N'Golo Kanté | Der Phönix des FC Chelsea

N'Golo Kanté | Der Phönix des FC Chelsea

N'Golo Kanté ist dank Tuchel als zentraler Spieler in die Chelsea-Stammelf zurückgekehrt, und im doppelten Champions-League-Halbfinale gegen Real Madrid war er sowohl defensiv als auch offensiv der Beste: Was wir in den 180 Minuten gegen die Spanier gesehen haben, war eine 2.0-Version des Franzosen, der nun Istanbul und den Henkelpott anvisiert. (Foto: IMAGO / MB Media Solution)

Zwei Spielzüge, die zu einem Tor von jemandem wie ihm führen, erwartet man nicht in einem Champions-League-Halbfinale. Aber N'Golo Kanté wollte in den zwei Partien gegen Real Madrid alles klar machen und stand sowohl im Hinspiel als auch im Rückspiel im Mittelpunkt.

Der französische Mittelfeldspieler spielte unter Frank Lampard nur eine marginale Rolle, aber mit der Ankunft von Thomas Tuchel haben sich die Dinge geändert und Kanté stieg wie Phönix aus der Chelsea-Asche empor.

Er wurde als bester Spieler des Spiels in der Nacht an der Stamford Bridge ausgezeichnet und am Ende des Spiels feierten ihn die Fans außerhalb des Stadions wie ein Held, weil N'Golo in 180 Minuten Real Madrid dominierte und seinem Team half, das Champions League Halbfinale zu gewinnen.

Unüberwindbar im Zweikampf

Sowohl offensiv als auch defensiv war der ehemalige Leicester-Mann für die Londoner von großer Bedeutung. Er luchste jedem die Bälle ab, egal ob es sich um geschickte Dribbler wie Kroos und Modric, oder um Defensivakteure wie Casemiro handelte, und drehte damit das Geschehen oftmals zugunsten der Blues.

Kein Problem für den Weltmeister im Mittelfeld, der mit 30 Jahren eine neue Version seiner selbst bietet: offensiv präsenter in einer Mannschaft, die wenig Risiko eingeht, und sich taktisch dabei mehr in den Dienst seiner offensiven Mitspieler stellt, ohne nur und ausschließlich Ballabfangjäger für die anderen zu sein.

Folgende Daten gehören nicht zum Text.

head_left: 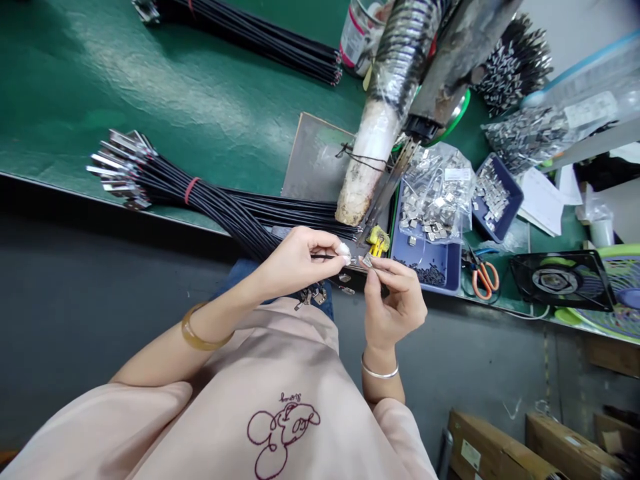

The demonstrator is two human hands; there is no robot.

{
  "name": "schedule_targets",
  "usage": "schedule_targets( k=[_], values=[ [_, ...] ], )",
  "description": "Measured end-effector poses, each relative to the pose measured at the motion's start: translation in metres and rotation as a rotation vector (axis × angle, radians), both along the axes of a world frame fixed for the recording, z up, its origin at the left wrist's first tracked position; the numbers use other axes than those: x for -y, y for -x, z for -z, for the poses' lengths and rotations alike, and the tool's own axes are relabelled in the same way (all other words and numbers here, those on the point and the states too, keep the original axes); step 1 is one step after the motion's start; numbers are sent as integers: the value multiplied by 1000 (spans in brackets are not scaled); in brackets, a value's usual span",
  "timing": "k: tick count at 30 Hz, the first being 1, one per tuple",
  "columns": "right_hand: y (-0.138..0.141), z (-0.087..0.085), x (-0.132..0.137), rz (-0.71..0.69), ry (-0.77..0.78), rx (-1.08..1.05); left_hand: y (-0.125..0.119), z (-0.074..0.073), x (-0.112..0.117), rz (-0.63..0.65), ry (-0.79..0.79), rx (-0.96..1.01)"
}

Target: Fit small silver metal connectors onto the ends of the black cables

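Note:
My left hand (313, 257) pinches the end of a thin black cable (323, 256), with white wrapping on a fingertip. Small bare wire ends stick out from the pinch toward the right. Between thumb and fingers of my right hand (395, 293) is a small metal connector shell (367, 261), close to the wire ends; whether they touch I cannot tell. Just behind it sits a yellow clip-like piece (379, 241). A bundle of black cables (225, 210), tied with a red band, lies left along the table edge, metal connectors at its far end.
A nozzle wrapped in white (363, 167) and a metal tool (395, 177) slant down over the work spot. Right are a blue tray (454, 267) with bagged metal shells, a smaller blue bin (515, 193), orange-handled scissors (485, 279) and a black fan (560, 280). Another cable bundle (260, 40) lies behind.

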State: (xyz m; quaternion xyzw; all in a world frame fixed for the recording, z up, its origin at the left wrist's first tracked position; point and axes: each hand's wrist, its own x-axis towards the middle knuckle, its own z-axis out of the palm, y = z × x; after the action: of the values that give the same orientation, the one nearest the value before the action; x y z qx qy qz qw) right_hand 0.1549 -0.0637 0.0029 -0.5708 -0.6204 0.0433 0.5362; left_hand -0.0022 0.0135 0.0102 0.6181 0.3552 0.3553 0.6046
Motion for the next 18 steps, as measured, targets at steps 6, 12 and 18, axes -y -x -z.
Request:
schedule_targets(
  k=[6, 12, 18],
  values=[
    [0, -3, -1, -37, 5, 66, -1, 2, 0, -1, 8, 14],
    [-2, -1, -1, 50, -2, 80, -2, 3, 0, 10, 81, 76],
    [-1, 1, -1, -34, 47, -84, -2, 2, 0, 26, 100, 57]
  ],
)
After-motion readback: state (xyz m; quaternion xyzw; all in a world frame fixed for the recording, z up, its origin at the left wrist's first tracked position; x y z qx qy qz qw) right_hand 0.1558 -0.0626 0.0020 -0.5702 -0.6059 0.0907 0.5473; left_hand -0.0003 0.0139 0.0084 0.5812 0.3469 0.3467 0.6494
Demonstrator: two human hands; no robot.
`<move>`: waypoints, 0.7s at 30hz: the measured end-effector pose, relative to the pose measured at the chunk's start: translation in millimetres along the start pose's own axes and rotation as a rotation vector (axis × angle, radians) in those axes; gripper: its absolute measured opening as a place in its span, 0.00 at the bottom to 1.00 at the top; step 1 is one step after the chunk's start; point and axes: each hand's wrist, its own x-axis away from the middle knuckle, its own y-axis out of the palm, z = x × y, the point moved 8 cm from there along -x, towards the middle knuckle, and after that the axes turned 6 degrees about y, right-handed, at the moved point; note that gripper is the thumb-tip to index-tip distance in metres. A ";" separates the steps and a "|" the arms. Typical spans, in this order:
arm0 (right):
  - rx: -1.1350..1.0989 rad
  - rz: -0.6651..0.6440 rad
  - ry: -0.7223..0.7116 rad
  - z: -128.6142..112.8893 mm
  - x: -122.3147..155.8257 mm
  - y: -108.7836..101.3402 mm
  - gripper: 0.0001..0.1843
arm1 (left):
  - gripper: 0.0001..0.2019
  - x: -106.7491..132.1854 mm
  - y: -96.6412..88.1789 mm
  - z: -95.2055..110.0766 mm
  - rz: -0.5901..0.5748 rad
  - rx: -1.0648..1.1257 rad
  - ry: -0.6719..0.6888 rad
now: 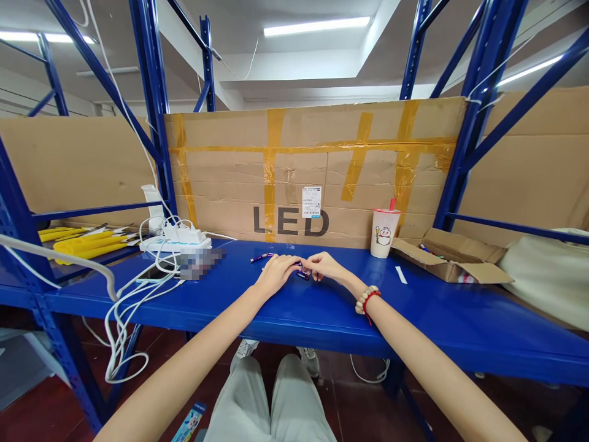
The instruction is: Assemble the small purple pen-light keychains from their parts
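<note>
My left hand (278, 274) rests on the blue tabletop with its fingers closed together and its tips reaching right. My right hand (323, 266) meets it fingertip to fingertip, its fingers curled in a pinch. A small, dark purple pen-like stick (302, 274) shows between and just below the fingertips, largely covered by them. Its exact kind is too small to tell. Another slim, dark purple pen-like stick (262, 258) lies on the tabletop behind my left hand, partly hidden by it. A beaded bracelet and a red cord circle my right wrist.
White cables and a power strip (177, 240) crowd the left side, beside a blurred patch. Yellow-handled tools (92, 244) lie farther left. At right stand a lidded cup (384, 233) and an open cardboard box (453, 255), near a white paper strip (401, 274). Cardboard (221, 184) backs the blue table (304, 316).
</note>
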 end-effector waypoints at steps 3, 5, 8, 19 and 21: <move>-0.017 0.029 -0.028 -0.6 -2.5 -1.7 0.24 | 0.11 -0.4 0.9 -2.4 0.011 0.025 -0.027; -0.020 0.046 -0.050 -0.6 -5.0 -2.6 0.24 | 0.11 -0.6 1.7 -2.7 0.012 0.042 -0.045; -0.016 0.083 -0.093 -0.6 -9.3 -5.0 0.25 | 0.10 -1.1 2.9 -2.7 0.008 0.066 -0.074; -0.029 0.263 -0.330 -12.4 -8.1 -19.0 0.29 | 0.12 -2.2 5.8 -16.7 0.042 0.111 -0.203; -0.018 0.273 -0.367 -14.2 -7.0 -19.6 0.29 | 0.12 -1.6 5.8 -18.3 0.048 0.117 -0.215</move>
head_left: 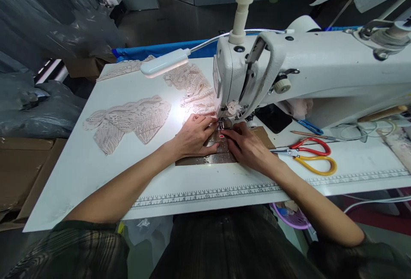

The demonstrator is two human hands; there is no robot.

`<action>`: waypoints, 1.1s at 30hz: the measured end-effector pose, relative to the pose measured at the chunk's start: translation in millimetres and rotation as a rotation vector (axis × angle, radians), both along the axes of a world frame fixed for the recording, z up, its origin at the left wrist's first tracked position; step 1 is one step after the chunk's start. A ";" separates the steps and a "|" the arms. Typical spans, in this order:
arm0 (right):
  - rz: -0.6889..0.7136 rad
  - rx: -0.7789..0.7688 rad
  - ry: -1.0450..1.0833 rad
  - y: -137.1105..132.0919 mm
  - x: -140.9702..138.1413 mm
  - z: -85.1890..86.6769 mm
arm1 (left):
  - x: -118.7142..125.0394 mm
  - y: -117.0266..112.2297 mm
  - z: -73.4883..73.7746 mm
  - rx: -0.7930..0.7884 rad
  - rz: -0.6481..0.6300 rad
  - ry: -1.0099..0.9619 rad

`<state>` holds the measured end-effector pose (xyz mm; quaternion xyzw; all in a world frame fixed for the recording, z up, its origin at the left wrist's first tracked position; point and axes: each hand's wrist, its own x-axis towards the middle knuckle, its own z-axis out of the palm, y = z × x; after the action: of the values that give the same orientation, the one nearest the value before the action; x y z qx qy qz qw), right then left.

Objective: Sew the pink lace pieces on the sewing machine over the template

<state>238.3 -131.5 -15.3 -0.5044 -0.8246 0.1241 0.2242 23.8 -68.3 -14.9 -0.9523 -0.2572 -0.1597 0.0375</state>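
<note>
A white sewing machine (224,71) stands on the table, its presser foot (221,124) between my two hands. My left hand (195,137) rests palm down left of the foot, thumb spread from the fingers, fingertips at the edge of a beige lace piece (201,93). That lace runs back behind the needle area. To the right of the foot, my right hand (245,144) has its fingers bent together, the tips close to the foot. What they pinch, if anything, is too small to tell. Under both hands lies a shiny brown plate (205,160).
More lace pieces (128,120) lie on the left of the white table. Red-and-yellow-handled scissors (313,155) lie beside my right wrist, near a black phone (272,117) and blue snips (310,126). A lit lamp (165,63) hangs over the lace. A ruler strip (205,195) follows the front edge.
</note>
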 end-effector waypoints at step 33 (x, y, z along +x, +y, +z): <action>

Tuchel: „ein unglaubliches Vorbild“!

Im 3-5-2 mit Jorginho vor der Abwehr und Mount als Zehner macht der Nationalspieler alles, nimmt aber nie das Rampenlicht von seinen Mitspielern. Selbst in seiner Spielweise bleibt Kanté bescheiden, Egoismus vor dem Tor - Fehlanzeige. Immer im Sinne des Teams, das scheint das Mantra zu sein was im Kopf dieses sympathischen Ausnahmespielers abzulaufen scheint.

Wenn wir ein Adjektiv verwenden müssten, um seine Leistung zu definieren, wäre das korrekteste vielleicht "majestätisch". In seiner Pressekonferenz vor dem Rückspiel gegen Real sagte Tuchel über ihn: "Er ist ein unglaubliches Vorbild" und das selbst seine Mutter diesen Kante liebt!

Als Gary Lineker sagte, dass "70% der Erdoberfläche von Wasser bedeckt ist, und der Rest von Kanté", hatte er nicht unrecht. Aber jetzt gilt es abzuwarten, ob diese 2.0-Version des französischen Mittelfeldspielers Chelsea dabei helfen wird, Manchester City zu besiegen und die zweite Champions League der Vereinsgeschichte einzutüten. Die Antwort wird es am 29. Mai in Istanbul geben.